2. A film of pessimism? A hitman and his work, defeat? Yet the atmosphere of Christmas, the emphasis on the Christmas season, Christmas Eve, Christmas Day, Santa Claus and the shops, shoppers and gifts, carols and hymns, churchgoing? The contrasting moods?

3. The black-and-white photography, the lighting, the framing, the effective picture of New York City, of the hitman pursuing his target, exteriors and interiors? Clubs? Apartments? Going outside the city, the open fields and water? The musical score – and the songs in the club, the bongo drummer, the band, their ironic lyrics?

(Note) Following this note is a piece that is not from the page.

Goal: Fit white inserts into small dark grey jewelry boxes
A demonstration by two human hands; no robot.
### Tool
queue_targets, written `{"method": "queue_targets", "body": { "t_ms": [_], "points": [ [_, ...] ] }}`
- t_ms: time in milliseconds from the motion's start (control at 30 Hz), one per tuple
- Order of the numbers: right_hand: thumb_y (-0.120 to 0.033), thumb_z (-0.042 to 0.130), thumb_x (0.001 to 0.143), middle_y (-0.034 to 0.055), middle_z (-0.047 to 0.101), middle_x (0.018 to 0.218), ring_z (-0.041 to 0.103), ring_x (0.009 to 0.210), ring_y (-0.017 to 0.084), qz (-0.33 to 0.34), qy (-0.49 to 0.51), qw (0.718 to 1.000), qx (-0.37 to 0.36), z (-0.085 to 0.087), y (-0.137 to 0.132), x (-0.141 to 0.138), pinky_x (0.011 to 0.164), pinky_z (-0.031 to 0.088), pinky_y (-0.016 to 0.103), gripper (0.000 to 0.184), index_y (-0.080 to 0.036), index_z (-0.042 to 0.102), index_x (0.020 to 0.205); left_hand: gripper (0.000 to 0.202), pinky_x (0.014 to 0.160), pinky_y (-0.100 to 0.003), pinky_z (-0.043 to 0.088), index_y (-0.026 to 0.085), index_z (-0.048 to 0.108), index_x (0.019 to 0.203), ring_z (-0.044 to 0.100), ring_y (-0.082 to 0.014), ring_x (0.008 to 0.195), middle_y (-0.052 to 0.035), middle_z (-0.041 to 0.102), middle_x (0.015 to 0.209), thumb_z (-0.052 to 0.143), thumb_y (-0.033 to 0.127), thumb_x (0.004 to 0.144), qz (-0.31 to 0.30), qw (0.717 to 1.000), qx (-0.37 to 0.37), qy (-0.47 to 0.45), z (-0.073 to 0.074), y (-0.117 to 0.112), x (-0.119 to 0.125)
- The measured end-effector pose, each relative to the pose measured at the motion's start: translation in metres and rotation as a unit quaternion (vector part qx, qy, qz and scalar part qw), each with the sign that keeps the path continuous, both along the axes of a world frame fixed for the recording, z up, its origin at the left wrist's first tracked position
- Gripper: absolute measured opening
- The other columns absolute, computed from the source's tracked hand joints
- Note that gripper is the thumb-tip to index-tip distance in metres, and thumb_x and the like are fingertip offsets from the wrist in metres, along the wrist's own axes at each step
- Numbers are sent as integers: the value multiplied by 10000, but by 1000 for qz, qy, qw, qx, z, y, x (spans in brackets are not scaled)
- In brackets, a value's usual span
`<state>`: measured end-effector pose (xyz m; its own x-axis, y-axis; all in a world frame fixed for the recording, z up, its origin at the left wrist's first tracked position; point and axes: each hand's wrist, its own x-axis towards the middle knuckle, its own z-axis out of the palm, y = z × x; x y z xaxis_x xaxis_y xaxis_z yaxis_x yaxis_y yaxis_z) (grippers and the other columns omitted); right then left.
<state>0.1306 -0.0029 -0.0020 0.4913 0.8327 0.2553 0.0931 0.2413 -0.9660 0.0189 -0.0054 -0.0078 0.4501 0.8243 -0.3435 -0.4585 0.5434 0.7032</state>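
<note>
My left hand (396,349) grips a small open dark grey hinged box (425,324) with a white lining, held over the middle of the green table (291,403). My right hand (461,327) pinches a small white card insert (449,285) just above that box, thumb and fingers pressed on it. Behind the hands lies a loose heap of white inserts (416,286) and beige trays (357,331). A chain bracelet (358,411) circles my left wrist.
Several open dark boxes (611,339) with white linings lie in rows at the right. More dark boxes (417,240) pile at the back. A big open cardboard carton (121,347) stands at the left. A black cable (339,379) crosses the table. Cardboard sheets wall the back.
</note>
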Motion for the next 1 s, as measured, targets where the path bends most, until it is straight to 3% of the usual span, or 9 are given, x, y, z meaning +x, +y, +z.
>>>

4. The importance of the voice-over, the voice of Lionel Stander, the tone, the commentary on the central character, his inner life and feelings, his action? The ironies?

5. The opening in the darkness, the voice-over, the tunnel, the imagery of birth and Frank’s origins, parents, the orphanage? Emerging into the light of the subway?

6. The character Frank, as portrayed by the director? Age, experience, reputation, hitman, lack of conscience? Memory of family, of the orphanage, the nuns, the treatment by the nuns? Memories of Christmas, tones of bitterness? His later looking from the roof with the nuns organising the orphans?

7. Arrival in New York, winter, the overcoat, on the ferry, the meeting with the contact, half payment, the promise for the future? The photo of the target? His settling into the hotel for the week? Looking at the target, discovering that he was a gangster, following his routine, his collections? The discovery of his mistress? With the family at Christmas, religious, then with the mistress, at the club, drinking?

8. Frank, going to see Ralph, Ralph and his size, his apartment, the dealings about the money, the silencer? The contact for the gun? The later encounter with Ralph at the club, the scene in the toilet, Ralph and his threatening? Frank going to his house, the confrontation, beating him to death?

9. Frank, going to the contact with the gun, getting it easily, no contact made by Ralph?

10. The encounter with Petey, memories of the past, Petey and his genial insistence, meeting Lori and the Christmas gifts, insisting that he go to the party? Out of place, Lori welcoming him, the dancing, his change of attitude? Loosening his grip? His feeling lonely, going to the apartment, Lori welcoming him, the dinner and the gifts, dancing? His losing control, the sexual advance, Lori and her reaction, his apology? Going to the house the next day, seeing Lori with her boyfriend?

11. Is Not wanting to do the hit, the phone calls, the pressure on him to complete the work?

12. The surveillance of the apartment, the preparation for the hit, hiding, killing the target? The woman cleaning the floor, his having to go to the roof, getting down?

13. The drive, the phone call, the rendezvous, the abandoned area, the men following him, his going out onto the jetty, shooting him, death in the mud?

14. The irony of the life and death of a hitman? And the comments by the voice-over?